*Task to complete*: Each line starting at the one that contains "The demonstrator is" and ending at the one that contains "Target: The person" must be returned exactly, and the rest of the listing is left out.

*Given material*:
-.-.-

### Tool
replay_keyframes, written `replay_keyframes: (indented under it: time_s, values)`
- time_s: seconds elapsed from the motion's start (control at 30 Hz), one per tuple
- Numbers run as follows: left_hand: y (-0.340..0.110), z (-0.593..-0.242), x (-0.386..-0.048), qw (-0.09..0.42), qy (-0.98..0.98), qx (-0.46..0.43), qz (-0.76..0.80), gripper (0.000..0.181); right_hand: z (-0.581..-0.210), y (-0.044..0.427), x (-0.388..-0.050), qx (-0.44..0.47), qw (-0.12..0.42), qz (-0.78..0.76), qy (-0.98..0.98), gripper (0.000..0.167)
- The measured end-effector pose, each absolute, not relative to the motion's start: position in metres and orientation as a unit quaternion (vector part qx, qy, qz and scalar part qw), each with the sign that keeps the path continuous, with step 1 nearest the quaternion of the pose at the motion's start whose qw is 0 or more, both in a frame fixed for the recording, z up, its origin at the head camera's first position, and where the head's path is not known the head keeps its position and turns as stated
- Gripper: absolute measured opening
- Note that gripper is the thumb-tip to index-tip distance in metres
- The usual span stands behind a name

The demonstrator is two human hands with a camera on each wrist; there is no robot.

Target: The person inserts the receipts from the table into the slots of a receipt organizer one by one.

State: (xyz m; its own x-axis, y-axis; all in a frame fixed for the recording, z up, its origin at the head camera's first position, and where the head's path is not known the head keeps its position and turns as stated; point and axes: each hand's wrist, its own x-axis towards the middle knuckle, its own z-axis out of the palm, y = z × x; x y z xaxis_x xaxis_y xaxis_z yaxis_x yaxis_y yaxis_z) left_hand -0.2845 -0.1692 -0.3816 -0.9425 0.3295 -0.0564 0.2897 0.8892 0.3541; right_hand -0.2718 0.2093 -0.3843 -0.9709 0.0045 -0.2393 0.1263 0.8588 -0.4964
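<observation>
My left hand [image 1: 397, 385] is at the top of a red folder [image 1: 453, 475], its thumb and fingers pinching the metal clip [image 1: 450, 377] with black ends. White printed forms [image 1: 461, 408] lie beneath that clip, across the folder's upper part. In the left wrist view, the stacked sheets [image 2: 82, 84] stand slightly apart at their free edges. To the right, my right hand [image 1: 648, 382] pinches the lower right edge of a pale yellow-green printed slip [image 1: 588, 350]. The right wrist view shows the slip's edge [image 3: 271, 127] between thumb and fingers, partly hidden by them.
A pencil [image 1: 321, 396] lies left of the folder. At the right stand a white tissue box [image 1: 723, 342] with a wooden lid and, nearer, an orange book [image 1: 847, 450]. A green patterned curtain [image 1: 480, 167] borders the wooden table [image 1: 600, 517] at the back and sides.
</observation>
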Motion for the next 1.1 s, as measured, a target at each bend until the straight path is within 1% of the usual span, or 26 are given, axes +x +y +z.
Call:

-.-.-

*Result for this task*:
The demonstrator is two human hands with a camera on each wrist; there is no robot.

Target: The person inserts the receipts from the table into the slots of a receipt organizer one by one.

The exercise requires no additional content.